Try it ->
Taking the listing below line by line, tally those that contain the string "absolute". Give the total alone.

== Segment start ==

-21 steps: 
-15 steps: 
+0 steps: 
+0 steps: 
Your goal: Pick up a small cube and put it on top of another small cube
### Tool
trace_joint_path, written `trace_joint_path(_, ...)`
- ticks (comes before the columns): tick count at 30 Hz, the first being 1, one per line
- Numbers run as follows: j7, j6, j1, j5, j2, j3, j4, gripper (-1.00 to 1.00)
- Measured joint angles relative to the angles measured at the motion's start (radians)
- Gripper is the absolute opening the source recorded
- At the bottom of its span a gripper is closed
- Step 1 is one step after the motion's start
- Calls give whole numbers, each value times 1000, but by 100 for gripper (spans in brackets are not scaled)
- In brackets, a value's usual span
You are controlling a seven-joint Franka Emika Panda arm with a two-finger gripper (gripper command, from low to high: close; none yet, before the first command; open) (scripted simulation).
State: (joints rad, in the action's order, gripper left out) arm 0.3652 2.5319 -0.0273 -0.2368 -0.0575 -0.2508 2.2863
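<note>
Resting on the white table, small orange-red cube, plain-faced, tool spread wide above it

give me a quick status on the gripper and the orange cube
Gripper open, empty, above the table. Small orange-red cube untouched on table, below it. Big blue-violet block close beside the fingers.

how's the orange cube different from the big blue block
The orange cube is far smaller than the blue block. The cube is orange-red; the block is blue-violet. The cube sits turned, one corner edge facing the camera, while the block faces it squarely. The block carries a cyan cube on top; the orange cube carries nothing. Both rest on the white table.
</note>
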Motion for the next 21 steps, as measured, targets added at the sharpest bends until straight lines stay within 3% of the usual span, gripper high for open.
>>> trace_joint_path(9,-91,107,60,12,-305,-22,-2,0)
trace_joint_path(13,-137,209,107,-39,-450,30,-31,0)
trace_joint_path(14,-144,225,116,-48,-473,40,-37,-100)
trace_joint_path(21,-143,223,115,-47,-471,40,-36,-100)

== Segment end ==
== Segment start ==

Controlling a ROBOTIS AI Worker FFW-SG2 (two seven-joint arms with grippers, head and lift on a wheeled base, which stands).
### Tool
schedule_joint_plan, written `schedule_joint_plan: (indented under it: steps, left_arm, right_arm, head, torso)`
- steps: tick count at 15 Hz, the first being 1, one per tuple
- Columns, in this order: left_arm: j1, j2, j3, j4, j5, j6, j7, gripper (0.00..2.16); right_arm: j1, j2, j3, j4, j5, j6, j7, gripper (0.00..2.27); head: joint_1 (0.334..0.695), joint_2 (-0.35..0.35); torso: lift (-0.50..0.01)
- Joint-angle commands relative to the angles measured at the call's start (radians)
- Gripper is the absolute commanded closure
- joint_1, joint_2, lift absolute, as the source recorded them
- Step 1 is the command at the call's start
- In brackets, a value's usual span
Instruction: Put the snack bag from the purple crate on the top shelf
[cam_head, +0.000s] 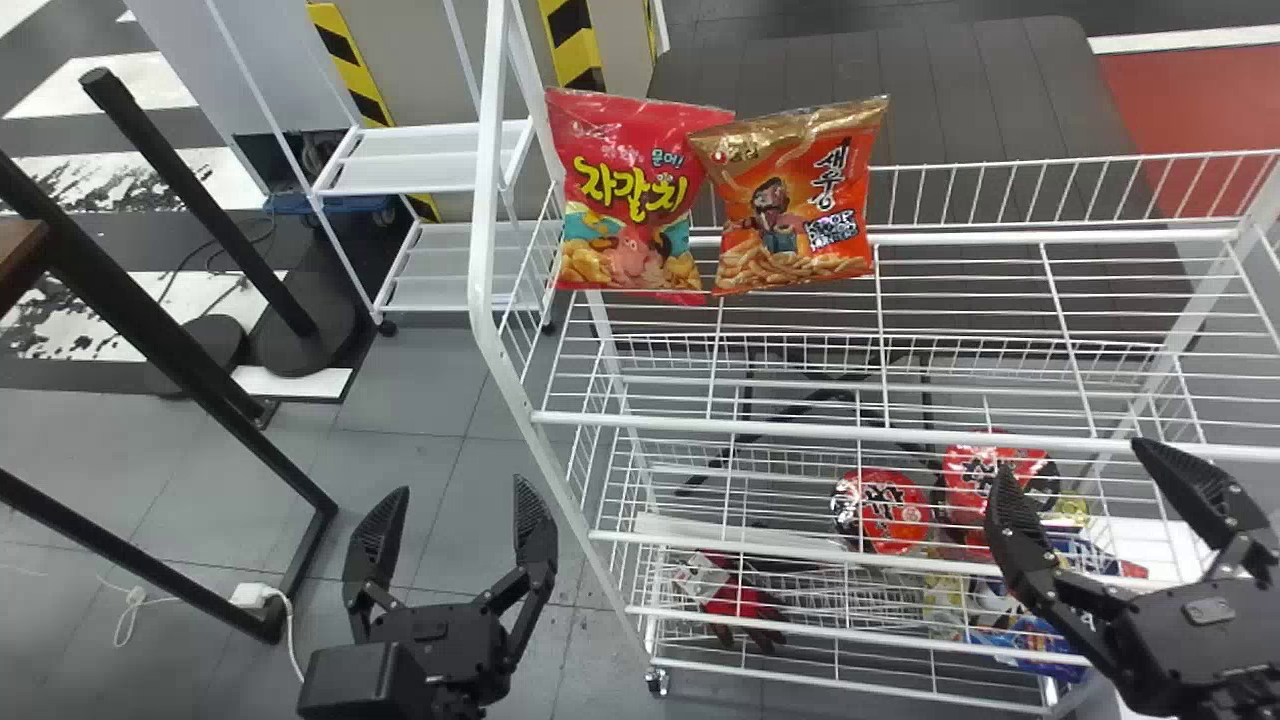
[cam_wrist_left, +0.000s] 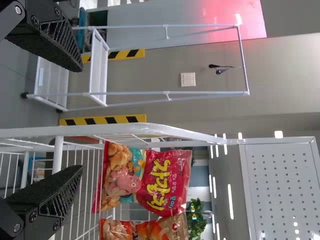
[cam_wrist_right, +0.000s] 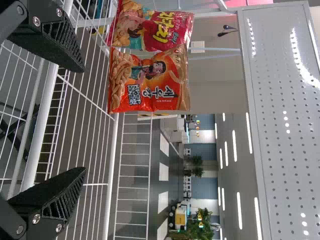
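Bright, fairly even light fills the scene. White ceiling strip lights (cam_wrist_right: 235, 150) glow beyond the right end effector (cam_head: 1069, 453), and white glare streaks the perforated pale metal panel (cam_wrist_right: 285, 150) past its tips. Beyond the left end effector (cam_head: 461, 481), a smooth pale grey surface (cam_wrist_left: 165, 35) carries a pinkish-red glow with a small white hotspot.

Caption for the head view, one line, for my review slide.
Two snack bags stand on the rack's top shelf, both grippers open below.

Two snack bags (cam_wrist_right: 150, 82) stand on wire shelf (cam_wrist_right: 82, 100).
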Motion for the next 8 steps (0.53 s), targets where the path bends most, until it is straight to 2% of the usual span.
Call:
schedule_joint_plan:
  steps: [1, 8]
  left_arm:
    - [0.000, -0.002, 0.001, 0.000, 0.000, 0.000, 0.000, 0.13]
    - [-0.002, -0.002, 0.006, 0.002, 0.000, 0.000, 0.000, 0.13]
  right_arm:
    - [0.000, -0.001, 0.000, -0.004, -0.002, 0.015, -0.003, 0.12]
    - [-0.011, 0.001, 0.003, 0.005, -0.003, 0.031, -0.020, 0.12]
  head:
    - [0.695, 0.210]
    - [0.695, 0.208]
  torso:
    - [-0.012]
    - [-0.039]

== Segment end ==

Answer space ->
3